Using gnotobiotic mice, lung epithelial cell assays, and ARDS patient metabolomics, the authors show that gut bacterial metabolites—specifically lactate—stimulate mitochondrial activity in lung epithelium and worsen acute lung injury. Colonization of germ-free mice induced lung mitochondrial gene programs, linking the gut–lung axis to ARDS pathobiology.

In 160 ARDS patients from the ROSE trial, integrated longitudinal plasma metabolomics and whole-blood transcriptomics identified four mortality-associated molecular signatures spanning innate immunity-glycolysis, hepatic/immune dysfunction with impaired beta-oxidation, interferon suppression with altered mitochondrial respiration, and redox/cell proliferation pathways. Signatures persisted to Day 2 and were validated in the EARLI sepsis cohort, highlighting mitochondrial dysfunction as a unifying feature.

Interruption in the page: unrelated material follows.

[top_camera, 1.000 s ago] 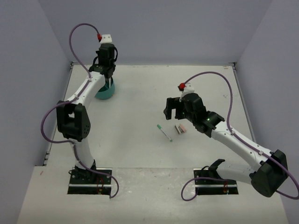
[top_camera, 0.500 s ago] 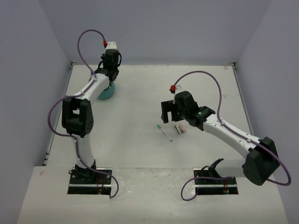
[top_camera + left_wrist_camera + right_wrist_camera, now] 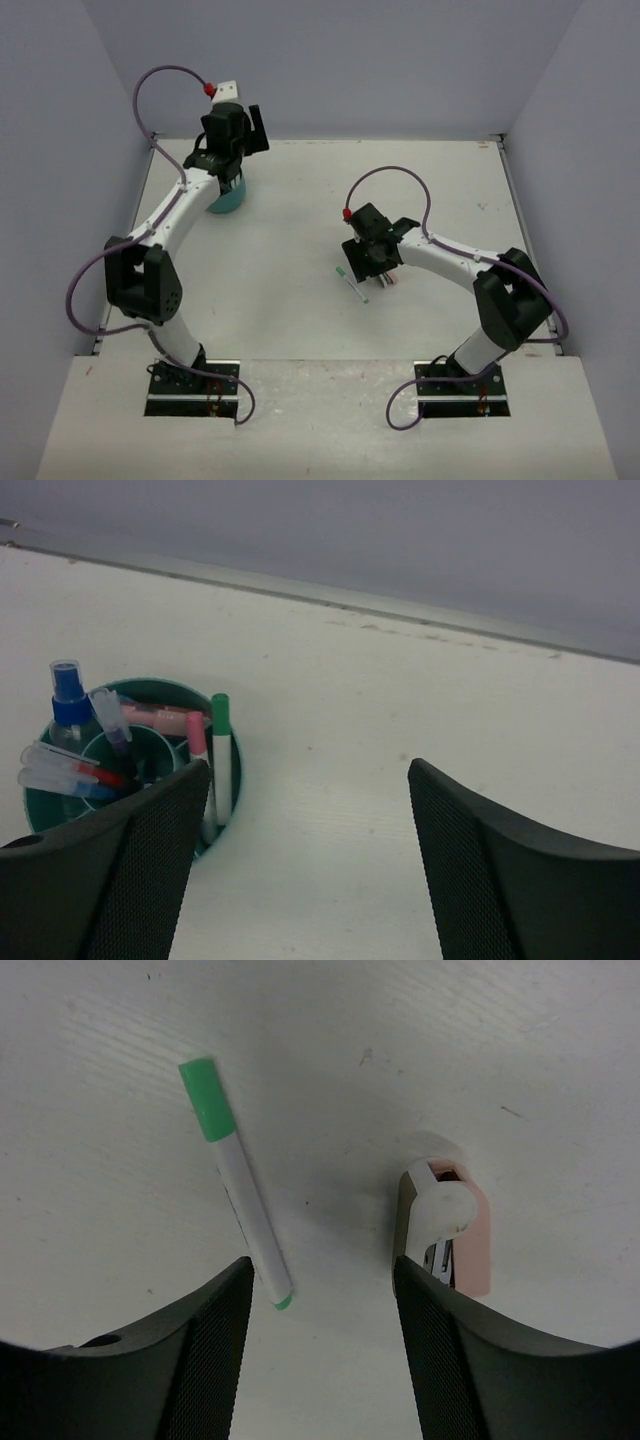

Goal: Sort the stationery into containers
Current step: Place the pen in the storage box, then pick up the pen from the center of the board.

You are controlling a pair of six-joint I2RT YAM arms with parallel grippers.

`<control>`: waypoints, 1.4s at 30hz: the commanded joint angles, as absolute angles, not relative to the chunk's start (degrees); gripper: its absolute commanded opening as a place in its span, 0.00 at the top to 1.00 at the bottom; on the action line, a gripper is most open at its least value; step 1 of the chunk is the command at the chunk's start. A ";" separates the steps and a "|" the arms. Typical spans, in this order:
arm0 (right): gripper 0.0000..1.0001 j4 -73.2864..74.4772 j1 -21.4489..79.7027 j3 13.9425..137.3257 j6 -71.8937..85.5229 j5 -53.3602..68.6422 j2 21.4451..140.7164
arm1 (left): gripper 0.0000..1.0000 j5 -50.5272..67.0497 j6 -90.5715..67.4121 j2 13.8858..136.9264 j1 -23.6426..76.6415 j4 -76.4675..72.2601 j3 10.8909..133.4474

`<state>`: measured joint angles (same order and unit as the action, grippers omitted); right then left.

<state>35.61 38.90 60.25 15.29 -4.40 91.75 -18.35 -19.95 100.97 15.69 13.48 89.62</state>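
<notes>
The round teal tub [image 3: 229,200] stands at the back left; in the left wrist view the tub [image 3: 150,684] holds a green marker [image 3: 221,750], a pink marker [image 3: 196,742], several pens and a small blue spray bottle [image 3: 70,695]. My left gripper [image 3: 250,130] hangs just beyond it, open and empty [image 3: 310,865]. A green-capped white marker [image 3: 240,1195] and a small pink stapler-like piece [image 3: 450,1225] lie mid-table. My right gripper [image 3: 322,1345] is low over the bare table between them, open. The marker [image 3: 352,284] tip is beside its left finger.
Grey walls close the table at the back and both sides. The raised table rim [image 3: 330,602] runs just behind the tub. Both arm bases sit at the near edge.
My left gripper has opened and lifted away above the tub. My right arm has swung down over the marker and the pink piece, and its jaws have narrowed.
</notes>
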 commanded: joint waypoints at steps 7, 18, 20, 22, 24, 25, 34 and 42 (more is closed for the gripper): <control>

In murine ALI, the RIPK1/RIPK3/MLKL necroptosis axis and TLR4 signaling via MYD88 and TRIF drive epithelial injury. A lipid micelle–encapsulated MLKL inhibitor targeted to alveolar type II cells selectively suppressed necroptosis and reduced lung injury and inflammation, highlighting a translational therapeutic strategy for ARDS.

This meta-analysis of five RCTs in TBI (n=1,533) found no mortality differences between liberal and restrictive transfusion strategies, but liberal transfusion increased ARDS risk (RR 1.78) and units transfused while potentially improving favorable neurologic outcomes after sensitivity analysis. The authors advocate reconsidering a 9 g/dL threshold, balancing neurologic benefit against pulmonary complications.